On the day a couple weeks ago that Israeli and Palestinian negotiators met in Washington DC to resume the long-stalled peace process, my wife and I toured Belfast, site of another intractable conflict that long seemed beyond resolution. We learned that—15 years after the “Good Friday Agreement,” which brought a formal end to the conflict setting Protestants versus Catholics—the reality on the ground falls far short of peace, let alone reconciliation, even if it also marks a vast improvement over the warfare and terror that had raged before. One cannot help but ponder the lessons of the Belfast situation for the peacemakers resuming work this week in Jerusalem, and for those who want to support their efforts. I offer the following reflections.
First: separation walls have their uses in promoting peace, but are not always helpful in securing reconciliation. Not having studied the situation in Northern Ireland before our brief visit (and by no means an expert now), I was shocked to come upon a wall, 25 to 40 feet high and half a mile long, dividing a Protestant-Unionist-Loyalist neighborhood from a twin Catholic-Nationalist-Republican neighborhood on the other side. It is one of 99 such barriers or buffers in Belfast alone. Houses on the Catholic side abutted directly onto the wall. On the Protestant side, there was a large open area of vacant lots and overgrown weeds between the wall and the nearest houses. I could not get over the sight of a Catholic home, adorned at the front with flowers and satellite dish, with the back windows and patio enclosed by heavy metal fencing. It remains my dominant image of Belfast. No less disturbing was the fact that, with the consent of both sides, gates to the two neighborhoods are locked every night. No one can get in or out: a heavy price to pay for protection from the other, and from oneself.
Our two guides—Issac, a former member of a Protestant paramilitary group, and Tommy, once part of the Official (as opposed to the Provisional) Irish Republican Army (IRA)—were of course beyond shock at the reality that so upset me. Their depression seemed tempered by full awareness of how much better the present situation is than the one that preceded it. Tommy told us of the time British soldiers caught him in a Protestant neighborhood where he had been visiting his girlfriend, pushed him against a wall, and broke both his hands as a warning never to come back. Between puffs on chain-smoked cigarettes and with understated eloquence, Issac described the brutality and senseless violence of “The Troubles,” including murderous rivalries and killings, Mafia-style, among the various Loyalist militias. Our two guides had much in common, and knew it (a fact driven home to us when we shared a meal after the tour and they both ordered an “Ulster Fry”—ham, eggs, and toast—downed with black coffee and cigarettes).

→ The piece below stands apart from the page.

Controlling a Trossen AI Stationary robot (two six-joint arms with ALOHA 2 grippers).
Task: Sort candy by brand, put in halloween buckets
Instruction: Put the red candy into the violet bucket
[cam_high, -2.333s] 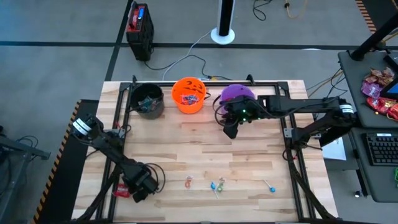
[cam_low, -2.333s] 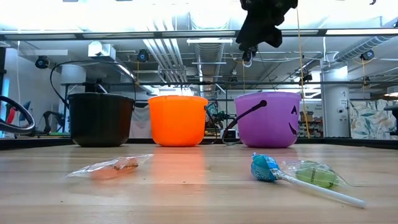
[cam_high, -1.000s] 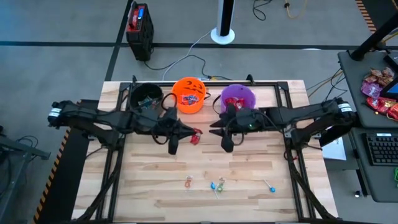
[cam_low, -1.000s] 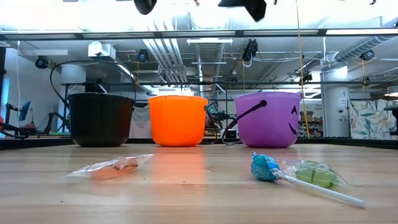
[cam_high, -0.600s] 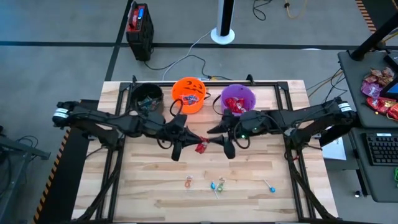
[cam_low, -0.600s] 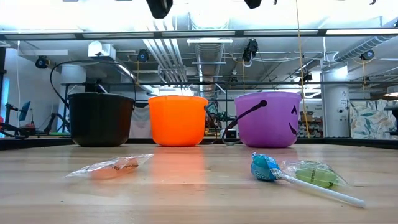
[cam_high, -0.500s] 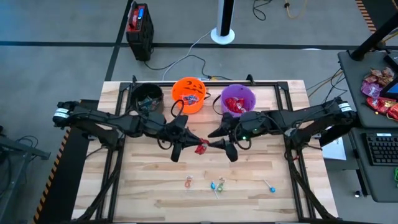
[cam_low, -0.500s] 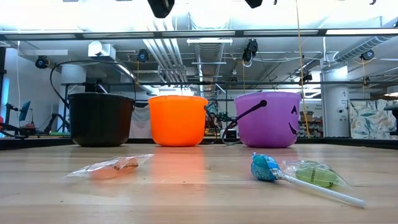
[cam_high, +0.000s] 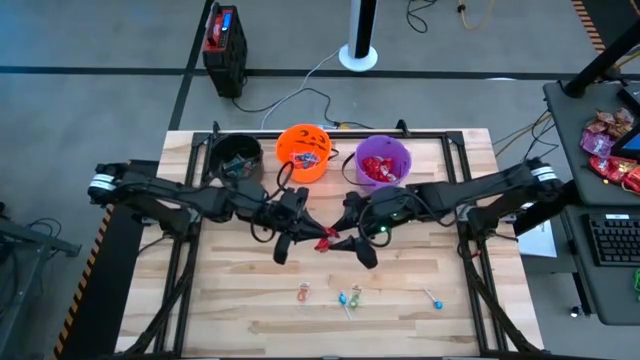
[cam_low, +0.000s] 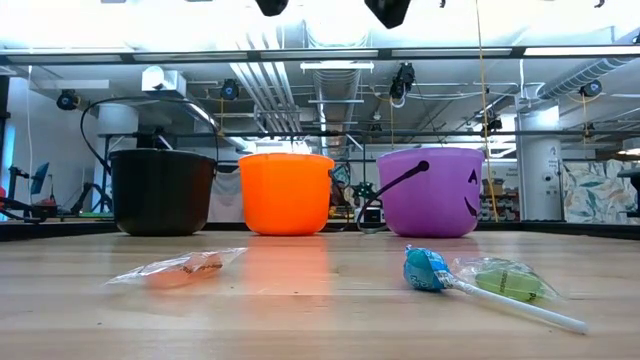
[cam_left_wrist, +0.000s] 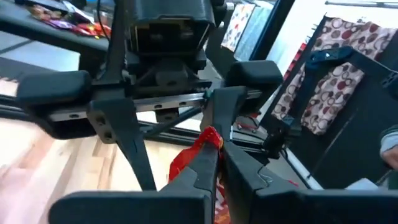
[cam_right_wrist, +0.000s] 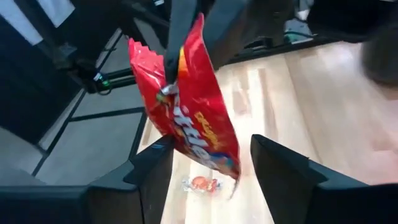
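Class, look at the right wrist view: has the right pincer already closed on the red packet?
No: the right pincer stands open, a finger on each side of the red packet, which hangs from the left pincer.

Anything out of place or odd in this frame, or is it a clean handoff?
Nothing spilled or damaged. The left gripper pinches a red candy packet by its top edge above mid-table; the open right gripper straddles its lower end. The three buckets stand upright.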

Issac recounted the moving story of how his imprisoned brother (a member of a Loyalist paramilitary, also named Tommy) one day heard the voice of a childhood friend—in jail for IRA military activity—from an adjoining cell. Both were naked except for blankets, a protest against the British decision to treat them as common prisoners and issue them regulation convict garb, rather than treat them as political prisoners, who are permitted—in accordance with that status—to dress in street clothes. Both had grown long black beards. The two former friends and rival gunmen lay prone on the floor of their cells to talk, taking advantage of a narrow opening at the bottom of the wall. “How did we come to this?” they asked one another. Thus, according to the story, began a major personal breakthrough, and a vow to stop young people from going down the same path. Our two guides, together and separately, now work on conflict resolution with groups from Northern Ireland and other world trouble spots; one such retreat brought Israelis and Palestinians together in Belfast. Only face-to-face, person-to-person relationships, they believe, will move Northern Ireland past its history. “Power sharing” between political factions will not suffice. “Things are never going to change so long as it’s a matter of separating the two communities and dividing spoils between them,” they said.
Lesson number two: symbols matter. One part of the separation wall, on the Protestant side, was adorned with murals and messages devoted to the effort of getting Belfast beyond conflict. A visiting Israeli had scrawled “Od Yavo Shalom Aleinu,” the title of the anthem of the Israeli peace movement. We translated the words, and explained their significance to Issac and Tommy. As uplifting as this stretch of wall was, it was outnumbered by others nearby that bore quite different messages, and by flags and parades that asserted identity and ownership. One cannot stay long in Belfast without encountering Protestant parades of men and boys playing fifes and drums. On the Catholic side, one finds memorial gardens and plaques to people who had died for the cause going back almost a century. Murals are everywhere. One, set in a Nationalist neighborhood, features endorsement of the Palestinian cause, the legacy of cooperation between the IRA and the Palestine Liberation Organization. A prominent Protestant mural has a militant brandishing a machine gun that uncannily remains pointed at the viewer no matter the angle from which it is approached.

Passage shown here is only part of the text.